Steamed Fish with Ginger and Soy Sauce

This light and savory dish combines tender fish fillets with the aromatic punch of ginger and scallions. It is a healthy, restaurant-quality meal that can be prepared in just 30 minutes.

Recipe image

List of ingredients

  • 12-14 oz fish fillet with white flesh (skin-on) – ensures a moist texture
  • 2 teaspoons toasted sesame oil – for a nutty aroma
  • 1/8 teaspoon salt – basic seasoning
  • 1/8 teaspoon black pepper – adds a mild heat
  • 1 1/2-inch piece of ginger, julienned – provides a fresh, spicy note
  • 4-5 scallion stalks, cut into short sections, then julienned/shredded – adds brightness
  • 1 small onion, very thinly sliced (or half a medium onion) – adds sweetness
  • half a medium carrot, julienned – adds color and crunch
  • 1 tablespoon olive oil – for sautéing the sauce
  • 2 small shallots, minced (optional) – enhances depth of flavor
  • 2-3 cloves of garlic, minced – for a pungent aroma
  • 1/2 teaspoon minced ginger – integrates ginger into the sauce
  • 1 1/2 – 2 tablespoons soy sauce – the primary savory element
  • 1/8 teaspoon salt (optional, to taste) – adjusts saltiness
  • 1/8 teaspoon black pepper – adds a subtle kick

step-by-step instructions

  1. Prepare the fish: Place the fish in a shallow plate that can be used for steaming. Massage it with sesame oil, 1/8 teaspoon salt and pepper. Set aside.
  2. Prep aromatics: Peel and julienne ginger and veggies as well as mince garlic, shallots and a small amount of ginger.
  3. Cook the sauce: Place a small pot over medium heat and add olive oil. Once the oil is heated, add minced shallots and garlic, stir and cook until fragrant. Then add minced ginger, also stir and cook briefly until fragrant. Pour soy sauce into the pot, add black pepper and 1/8 teaspoon of salt (to taste), stir and simmer for a few seconds. Transfer the sauce to a bowl.
  4. Initial steaming: Prepare your steamer. Arrange all the julienned ginger, onion and carrots over the fish. Cover the plate of fish with foil and place inside the steamer and cook for 8-9 minutes.
  5. Final steaming: Open the lid of the steamer, then remove the foil from the plate. Pour the sauce over the fish fillet, then top with julienned scallions. Put the steamer lid back on (no need to cover the plate with foil this time), and continue to steam for another 4-6 minutes or until the fish is cooked through.
  6. Plating: Serve hot with rice. You can garnish with some cilantro if desired.

Optimal Fish Selection

Using White Fish Fillets

Grouper is an excellent choice due to its mild sweetness and firm texture. Red snapper, halibut, and cod also work well for this steaming method. These varieties maintain their shape while absorbing the soy-ginger flavors.
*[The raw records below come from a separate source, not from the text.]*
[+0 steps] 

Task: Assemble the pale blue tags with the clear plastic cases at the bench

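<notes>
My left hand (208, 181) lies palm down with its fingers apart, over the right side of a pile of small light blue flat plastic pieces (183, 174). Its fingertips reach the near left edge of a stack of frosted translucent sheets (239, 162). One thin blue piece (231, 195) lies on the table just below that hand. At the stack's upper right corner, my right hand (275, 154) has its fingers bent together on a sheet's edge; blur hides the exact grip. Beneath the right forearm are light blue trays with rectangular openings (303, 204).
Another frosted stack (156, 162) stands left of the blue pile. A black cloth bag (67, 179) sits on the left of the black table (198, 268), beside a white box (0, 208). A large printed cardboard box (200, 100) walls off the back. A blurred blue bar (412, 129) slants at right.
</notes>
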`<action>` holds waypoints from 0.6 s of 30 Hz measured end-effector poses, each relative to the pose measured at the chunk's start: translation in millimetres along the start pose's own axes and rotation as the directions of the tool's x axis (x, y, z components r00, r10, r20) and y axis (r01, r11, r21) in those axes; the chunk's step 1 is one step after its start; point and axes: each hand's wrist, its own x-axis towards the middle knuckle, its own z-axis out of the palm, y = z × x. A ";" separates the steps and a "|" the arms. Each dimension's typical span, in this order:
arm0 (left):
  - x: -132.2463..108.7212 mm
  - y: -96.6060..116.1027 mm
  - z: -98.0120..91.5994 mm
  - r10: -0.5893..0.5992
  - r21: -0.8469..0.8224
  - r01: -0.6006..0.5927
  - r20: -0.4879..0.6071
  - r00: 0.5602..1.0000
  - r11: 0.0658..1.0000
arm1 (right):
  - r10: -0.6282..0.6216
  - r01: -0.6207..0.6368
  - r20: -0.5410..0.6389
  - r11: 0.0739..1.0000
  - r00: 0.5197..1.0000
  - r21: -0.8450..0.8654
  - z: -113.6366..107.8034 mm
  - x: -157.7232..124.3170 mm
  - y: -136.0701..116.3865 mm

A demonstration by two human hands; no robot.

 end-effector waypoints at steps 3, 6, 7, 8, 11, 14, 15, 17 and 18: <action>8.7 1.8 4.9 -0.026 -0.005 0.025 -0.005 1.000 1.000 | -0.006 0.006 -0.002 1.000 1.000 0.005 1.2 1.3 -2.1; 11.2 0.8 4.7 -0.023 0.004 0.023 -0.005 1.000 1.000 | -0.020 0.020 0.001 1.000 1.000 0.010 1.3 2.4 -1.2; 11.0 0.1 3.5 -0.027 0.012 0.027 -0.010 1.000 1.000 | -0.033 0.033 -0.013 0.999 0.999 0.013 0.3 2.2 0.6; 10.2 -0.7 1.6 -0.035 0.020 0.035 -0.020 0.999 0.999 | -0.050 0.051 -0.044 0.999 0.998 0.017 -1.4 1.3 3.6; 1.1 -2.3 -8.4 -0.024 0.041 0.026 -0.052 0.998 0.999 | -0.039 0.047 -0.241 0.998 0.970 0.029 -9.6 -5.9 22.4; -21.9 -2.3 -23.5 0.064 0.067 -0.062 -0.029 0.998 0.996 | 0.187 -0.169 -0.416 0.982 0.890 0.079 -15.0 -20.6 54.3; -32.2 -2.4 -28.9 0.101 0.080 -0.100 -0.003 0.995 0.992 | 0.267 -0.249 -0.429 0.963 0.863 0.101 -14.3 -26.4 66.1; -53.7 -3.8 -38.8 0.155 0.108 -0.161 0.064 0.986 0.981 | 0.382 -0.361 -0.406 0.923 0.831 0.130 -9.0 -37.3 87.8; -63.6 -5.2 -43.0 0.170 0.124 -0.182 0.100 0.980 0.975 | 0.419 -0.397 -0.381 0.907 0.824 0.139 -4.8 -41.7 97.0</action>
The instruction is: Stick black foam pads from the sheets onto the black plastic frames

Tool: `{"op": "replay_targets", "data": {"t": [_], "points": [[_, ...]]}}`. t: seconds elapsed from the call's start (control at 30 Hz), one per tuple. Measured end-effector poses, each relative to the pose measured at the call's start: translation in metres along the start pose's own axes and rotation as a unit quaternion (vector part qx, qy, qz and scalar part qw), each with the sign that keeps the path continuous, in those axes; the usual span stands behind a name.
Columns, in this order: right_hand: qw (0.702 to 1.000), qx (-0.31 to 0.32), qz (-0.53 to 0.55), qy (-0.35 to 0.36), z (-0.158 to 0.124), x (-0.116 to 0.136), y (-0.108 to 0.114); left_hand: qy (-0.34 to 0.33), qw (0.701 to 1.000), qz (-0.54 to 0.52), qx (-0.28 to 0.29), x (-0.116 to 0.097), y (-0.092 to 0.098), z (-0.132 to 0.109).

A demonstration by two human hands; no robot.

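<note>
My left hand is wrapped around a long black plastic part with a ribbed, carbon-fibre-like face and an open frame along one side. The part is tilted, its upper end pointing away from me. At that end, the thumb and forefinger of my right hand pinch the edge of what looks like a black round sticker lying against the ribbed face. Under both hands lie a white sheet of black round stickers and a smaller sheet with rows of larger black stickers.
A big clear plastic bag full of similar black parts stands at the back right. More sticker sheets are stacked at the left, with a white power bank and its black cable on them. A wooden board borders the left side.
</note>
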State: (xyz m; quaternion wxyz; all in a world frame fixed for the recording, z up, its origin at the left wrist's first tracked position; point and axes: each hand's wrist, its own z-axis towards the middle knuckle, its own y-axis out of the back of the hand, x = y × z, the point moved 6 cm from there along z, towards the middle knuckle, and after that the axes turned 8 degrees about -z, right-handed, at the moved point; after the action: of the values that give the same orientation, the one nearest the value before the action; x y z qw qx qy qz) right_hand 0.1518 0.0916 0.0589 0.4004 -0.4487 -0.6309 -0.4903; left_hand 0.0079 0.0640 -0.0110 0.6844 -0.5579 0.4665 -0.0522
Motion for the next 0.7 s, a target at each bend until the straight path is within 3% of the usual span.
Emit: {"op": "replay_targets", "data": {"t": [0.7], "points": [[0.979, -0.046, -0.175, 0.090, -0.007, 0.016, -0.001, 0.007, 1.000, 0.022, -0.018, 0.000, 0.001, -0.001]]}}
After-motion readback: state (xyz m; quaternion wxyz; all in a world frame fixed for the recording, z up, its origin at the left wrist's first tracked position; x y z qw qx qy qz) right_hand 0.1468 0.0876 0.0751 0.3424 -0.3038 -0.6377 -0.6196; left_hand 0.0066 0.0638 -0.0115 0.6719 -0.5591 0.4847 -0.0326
Adapting the Recipe for Salmon

Salmon is a rich alternative that pairs beautifully with soy sauce. Because salmon is oilier than white fish, it remains very moist during steaming. Be careful not to overcook salmon, as it can become dry more quickly than some white fish.

Choosing Between Whole Fish and Fillets

Fillets are faster to cook and easier to serve for small groups. Whole fish provide a more impressive presentation and often more flavor. However, whole fish require a larger steamer basket and a larger plate.

Vegetable Preparation Techniques

How to Julienne Ginger and Carrots

To julienne, first slice the vegetable into very thin longitudinal sheets. Then, stack these sheets and cut them into thin, matchstick-sized strips. This ensures the aromatics cook evenly and look professional.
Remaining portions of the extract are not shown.